A video of one of the authors playing the game was made and sent out 2 area hospitals to be evaluated by physical and occupational pediatric therapists. This prototype got mixed reviews. The mean of “The Leap Motion appears easy to use” and “I feel that I could become proficient in using the Leap Motion” was 3.78, while the mean of “The tasks on the screen are easy to understand” was a 4. When asked about an improved version of the prototype, the most interesting response was to “I feel patients would be motivated to use an improved version of this prototype” which had a mean of 2.87. The comments provided by theses therapists said that the game needs to be more engaging, fun, and interactive to help hold a patient’s attention.

7 Conclusion

In this paper, we have presented an analysis of classification techniques on data gathered from the Leap Motion controller. Decision trees provided over 90 % accuracy for the majority of gestures, but KNN and SVM provided much more accurate results. This is believed to be due to the tolerances chosen for the joint angles of the decision tree now allowing for a wide enough variance to properly classify certain gestures. Further adjustment of the tolerances should yield better classification results.

A game prototype also was presented. The reviews of the student volunteers playing this prototype said that the interface was easy to use and could easily become proficient in using it. Therapists viewing a demo of the game also had positive feedback in terms of using the Leap Motion controller and the way tasks were presented to the user. Therapists did comment on the engagement level of the game, saying that patients might not feel motivated to use the current or improved version of this prototype, saying that the game needs to have more features to keep the patient’s attention so that they feel motivated to use the system. Based on the feedback from the student volunteers and the therapists, there is enough evidence to develop a new version of the game which incorporate other gestures and data modalities, as well as a more engaging interface.

8 Future Work

The next phase of this prototype is to expand on the gesture library. Adding gestures will increase the number of features to be viewed to distinguish gestures from each other. Gestures added could be either static or dynamic. This would then mean that more analysis of various gesture recognition algorithms would be needed to determine the best use for dynamic gestures using the Leap Motion.

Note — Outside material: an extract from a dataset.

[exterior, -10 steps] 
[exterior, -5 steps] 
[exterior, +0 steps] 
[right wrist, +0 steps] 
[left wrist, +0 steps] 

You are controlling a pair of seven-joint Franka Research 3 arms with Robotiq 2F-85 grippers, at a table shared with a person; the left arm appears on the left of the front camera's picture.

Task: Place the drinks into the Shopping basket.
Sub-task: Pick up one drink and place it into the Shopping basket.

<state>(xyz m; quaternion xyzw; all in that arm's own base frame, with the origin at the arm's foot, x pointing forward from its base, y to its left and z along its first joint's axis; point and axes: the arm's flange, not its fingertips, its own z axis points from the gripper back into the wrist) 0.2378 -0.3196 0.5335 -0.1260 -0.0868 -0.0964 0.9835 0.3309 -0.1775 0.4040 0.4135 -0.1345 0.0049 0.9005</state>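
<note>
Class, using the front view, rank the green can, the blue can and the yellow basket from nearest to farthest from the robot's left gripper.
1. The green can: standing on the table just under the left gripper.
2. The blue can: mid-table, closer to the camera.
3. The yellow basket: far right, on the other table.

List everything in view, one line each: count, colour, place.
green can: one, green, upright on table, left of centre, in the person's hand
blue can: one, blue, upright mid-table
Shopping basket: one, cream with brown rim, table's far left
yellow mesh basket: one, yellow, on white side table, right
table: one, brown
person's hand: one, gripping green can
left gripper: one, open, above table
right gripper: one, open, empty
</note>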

Also, a therapist user interface will be added. This will allow therapists to view any important data gathered during gameplay sessions. This will also enable the potential for telerehabilitation, since the therapist can then view the data from sessions the patient does at home. This interface will also allow the therapist to control the exercises, such as the order of the gestures and the difficulty of the exercises, or how accurate the gesture has to be.

Lastly, a more engaging game will be developed. The current game is very basic, and therapists have commented on it. A more engaging game might help therapists feel that the patient would feel motivated to play this game, especially in pediatrics.